The Caldicott Review defined direct patient care as a clinical, social or public health activity concerned with the prevention, investigation and treatment of illness and the alleviation of suffering of individuals.

It includes supporting individuals' ability to function and improve their participation in life and society.

It includes the assurance of safe and high quality care and treatment through local audit, the management of untoward or adverse incidents, person satisfaction including measurement of outcomes undertaken by one or more registered and regulated health or social care professionals and their team with whom the individual has a legitimate relationship for their care.

Indirect patient care is defined by the Caldicott Review as activities that contribute to the overall provision of services to a population as a whole or a group of patients with a particular condition, but which fall outside the scope of direct care. It covers health services management, preventative medicine, and medical research. Examples of activities would be risk prediction and stratification, service evaluation, needs assessment, financial audit.

A Data Controller is a person who (either alone or jointly or in common with other persons) determines the purposes for which and the manner in which any personal data are, or are to be, processed.

A person who has expert knowledge of data protection law and practice. This person report to the highest management level of the organisation. The DPO, advice the organisation on Data Protection compliance and monitoring.

Data Services for Commissioners Regional Offices is a regional secure service provided by the Health and Social Care Information Centre (NHS Digital) to process information for NHS organisations. For more information please visit the Health and Social Care Information Centre (NHS Digital).

Your information may be used to help assess the needs of the general population and make informed decisions about the provision of future services. Information can also be used to conduct health research and development and monitor NHS performance.

Where information is used for statistical purposes, stringent measures are taken to ensure individual patients cannot be identified.  Anonymous statistical information may also be passed to organisations with a legitimate interest, including universities, community safety units and research institutions.

Haringey CCG processes personal data for a number of reasons and in various ways. These are outlined below:

  • For the purpose of internal operations, Haringey CCG will use both electronic and manual mechanisms to process personal confidential information relating to its employees and visitors to our sites and services. This is based on explicit consent provided by each employee at the time of joining and updated when any changes are made through internal communications.
  • For the purpose of direct patient care, Haringey CCG will ensure that any information collected about you is initially provided by you and where any additional information is collected or used this will be with your explicit consent.
  • For the provision of indirect care and to maintain rules for use of information,HaringeyCCG uses a number of approved and secure services / systems to process information about you such as: 
    • Data Services for Commissioners Regional Offices – this is a regional secure service provided by the Health and Social Care Information Centre via the North and East London (NEL).

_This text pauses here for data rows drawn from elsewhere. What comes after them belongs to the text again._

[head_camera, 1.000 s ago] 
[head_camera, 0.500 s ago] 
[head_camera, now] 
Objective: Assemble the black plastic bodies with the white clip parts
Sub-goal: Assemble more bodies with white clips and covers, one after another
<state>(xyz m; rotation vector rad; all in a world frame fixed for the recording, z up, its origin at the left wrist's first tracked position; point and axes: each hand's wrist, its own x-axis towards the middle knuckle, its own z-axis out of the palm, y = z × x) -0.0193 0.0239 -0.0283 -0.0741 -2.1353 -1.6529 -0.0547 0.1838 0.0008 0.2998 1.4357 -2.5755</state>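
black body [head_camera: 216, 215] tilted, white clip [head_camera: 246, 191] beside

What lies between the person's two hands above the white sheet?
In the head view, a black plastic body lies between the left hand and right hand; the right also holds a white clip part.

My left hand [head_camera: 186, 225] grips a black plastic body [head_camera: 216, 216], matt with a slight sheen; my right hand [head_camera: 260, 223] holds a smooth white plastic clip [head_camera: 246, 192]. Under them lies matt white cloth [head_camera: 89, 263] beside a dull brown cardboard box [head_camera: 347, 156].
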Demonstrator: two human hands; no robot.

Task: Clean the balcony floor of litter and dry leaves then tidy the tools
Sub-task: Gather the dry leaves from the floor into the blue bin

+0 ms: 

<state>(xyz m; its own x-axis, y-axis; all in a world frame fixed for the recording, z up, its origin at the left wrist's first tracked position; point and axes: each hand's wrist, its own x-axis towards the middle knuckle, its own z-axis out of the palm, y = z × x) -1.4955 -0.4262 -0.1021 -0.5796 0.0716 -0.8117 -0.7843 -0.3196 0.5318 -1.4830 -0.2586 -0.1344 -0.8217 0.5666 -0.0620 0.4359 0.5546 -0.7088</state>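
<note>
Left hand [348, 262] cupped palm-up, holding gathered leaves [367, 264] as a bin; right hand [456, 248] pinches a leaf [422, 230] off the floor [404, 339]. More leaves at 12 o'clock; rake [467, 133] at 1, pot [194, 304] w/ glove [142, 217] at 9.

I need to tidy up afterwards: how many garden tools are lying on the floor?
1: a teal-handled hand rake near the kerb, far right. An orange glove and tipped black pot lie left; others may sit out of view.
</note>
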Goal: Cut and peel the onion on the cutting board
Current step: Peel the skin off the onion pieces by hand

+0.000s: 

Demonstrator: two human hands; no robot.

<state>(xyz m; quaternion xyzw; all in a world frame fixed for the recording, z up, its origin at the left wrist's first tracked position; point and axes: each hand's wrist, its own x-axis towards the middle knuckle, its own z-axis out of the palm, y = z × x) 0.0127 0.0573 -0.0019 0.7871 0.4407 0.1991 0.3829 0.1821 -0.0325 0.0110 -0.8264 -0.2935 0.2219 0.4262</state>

Further information can be found on the Health and Social Care Information Centre (NHS Digital) website.
    • Controlled Environment for Finance (CEfF) – this is another established group provided by the North and East London Commissioning Support Unit (NELCSU) on behalf of NHS England to support invoice validation. This service was established under a Section 251 exemption of the Health and Social Care Act 2012 to allow commissioning organisations to validate invoices it received ensuring correct payments are identified and made on behalf of Haringey CCG.